9:09 am By Maegan la Mamita Mala · honduras|Labor

14 Feb 2010

The swearing in of new President Porfirio Lobo hasn’t brought the peace that the people of Honduras are seeking. Unfinished business post the ousting of Manuel Zelaya is particularly impacting local labor organizers, especially women.

The body of 29-year-old Vanessa Yamileth Zepeda, still dressed in her nurse’s scrubs and killed by a bullet, turned up in the Loarque neighborhood of Tegucigalpa, Honduras, on February 4. Zepeda had young children and was a leader of the SITRAIHSS labor union (Workers Union for the Honduran Social Security Institute). She had been abducted that afternoon while leaving a union meeting.

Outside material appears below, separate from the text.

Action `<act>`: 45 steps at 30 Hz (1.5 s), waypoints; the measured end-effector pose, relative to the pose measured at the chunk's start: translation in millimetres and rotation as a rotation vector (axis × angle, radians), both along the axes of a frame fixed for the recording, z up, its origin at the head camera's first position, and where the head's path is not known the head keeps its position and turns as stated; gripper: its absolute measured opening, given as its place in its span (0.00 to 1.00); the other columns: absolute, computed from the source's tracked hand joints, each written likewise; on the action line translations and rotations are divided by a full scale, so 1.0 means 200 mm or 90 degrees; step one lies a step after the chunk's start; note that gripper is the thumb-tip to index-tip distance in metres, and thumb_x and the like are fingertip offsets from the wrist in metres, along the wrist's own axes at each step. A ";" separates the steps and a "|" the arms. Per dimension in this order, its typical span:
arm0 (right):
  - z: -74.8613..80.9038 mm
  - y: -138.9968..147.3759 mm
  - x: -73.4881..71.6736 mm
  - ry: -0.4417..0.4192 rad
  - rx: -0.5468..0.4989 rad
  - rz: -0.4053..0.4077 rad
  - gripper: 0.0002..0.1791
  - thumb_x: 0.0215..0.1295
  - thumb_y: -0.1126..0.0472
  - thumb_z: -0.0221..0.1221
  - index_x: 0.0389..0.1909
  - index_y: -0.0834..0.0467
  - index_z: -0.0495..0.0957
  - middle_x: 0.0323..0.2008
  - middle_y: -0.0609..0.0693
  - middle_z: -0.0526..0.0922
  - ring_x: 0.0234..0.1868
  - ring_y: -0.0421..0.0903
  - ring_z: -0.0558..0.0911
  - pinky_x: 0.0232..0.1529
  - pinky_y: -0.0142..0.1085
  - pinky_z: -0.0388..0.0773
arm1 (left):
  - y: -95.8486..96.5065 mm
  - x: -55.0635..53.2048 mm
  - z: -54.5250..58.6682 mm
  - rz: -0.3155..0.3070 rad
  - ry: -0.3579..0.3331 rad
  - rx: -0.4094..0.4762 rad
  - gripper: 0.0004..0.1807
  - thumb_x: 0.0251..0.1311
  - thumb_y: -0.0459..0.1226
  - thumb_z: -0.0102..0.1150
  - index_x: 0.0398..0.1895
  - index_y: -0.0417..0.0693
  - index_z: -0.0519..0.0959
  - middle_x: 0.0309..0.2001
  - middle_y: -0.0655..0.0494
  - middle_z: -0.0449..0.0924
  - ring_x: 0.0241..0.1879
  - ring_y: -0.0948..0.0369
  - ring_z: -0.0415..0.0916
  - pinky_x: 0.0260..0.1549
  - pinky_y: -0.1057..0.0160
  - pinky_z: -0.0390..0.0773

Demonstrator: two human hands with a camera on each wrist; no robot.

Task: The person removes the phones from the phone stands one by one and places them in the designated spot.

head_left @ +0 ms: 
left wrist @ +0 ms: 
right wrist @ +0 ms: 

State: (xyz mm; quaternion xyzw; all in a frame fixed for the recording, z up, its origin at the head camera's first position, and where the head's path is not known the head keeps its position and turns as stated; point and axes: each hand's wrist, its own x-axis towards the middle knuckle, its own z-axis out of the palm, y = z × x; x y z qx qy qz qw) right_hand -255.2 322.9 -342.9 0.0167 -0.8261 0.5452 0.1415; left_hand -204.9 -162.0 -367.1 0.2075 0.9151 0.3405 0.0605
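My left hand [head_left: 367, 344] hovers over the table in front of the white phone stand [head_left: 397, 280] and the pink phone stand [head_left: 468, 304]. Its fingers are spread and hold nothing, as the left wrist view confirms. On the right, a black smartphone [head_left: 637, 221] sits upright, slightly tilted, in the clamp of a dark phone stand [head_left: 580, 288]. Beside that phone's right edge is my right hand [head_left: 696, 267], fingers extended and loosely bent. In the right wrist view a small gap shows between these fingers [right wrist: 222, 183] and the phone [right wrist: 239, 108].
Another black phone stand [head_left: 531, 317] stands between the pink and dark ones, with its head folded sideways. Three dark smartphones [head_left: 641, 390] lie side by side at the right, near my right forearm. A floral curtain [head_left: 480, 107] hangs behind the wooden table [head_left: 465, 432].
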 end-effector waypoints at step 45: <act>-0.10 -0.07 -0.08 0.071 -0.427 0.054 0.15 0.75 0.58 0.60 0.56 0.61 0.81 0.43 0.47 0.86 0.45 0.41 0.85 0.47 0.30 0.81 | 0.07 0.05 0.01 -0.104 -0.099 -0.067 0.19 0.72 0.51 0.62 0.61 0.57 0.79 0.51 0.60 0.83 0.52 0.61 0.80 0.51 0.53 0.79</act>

The fact that Zepeda’s death is being dismissed as an act of “common criminality” is disturbing enough, as if the murder of a mujer should be somewhat acceptable. Since Lobo’s inauguration there have been 10 to 15 assassinations of resistance members and leaders according to activists. Were those also acts of common criminals or the work of the common criminals of government?


This is all happening while the Honduran government tries to reestablish itself in the good graces of the U.S. government. The Honduran Foreign Minister, Mario Canahuati is trying to pave the way for a meeting between Lobo and Obama. Will the U.S. accept the invitation and if so, will Obama question the terror that continues for many in Honduras?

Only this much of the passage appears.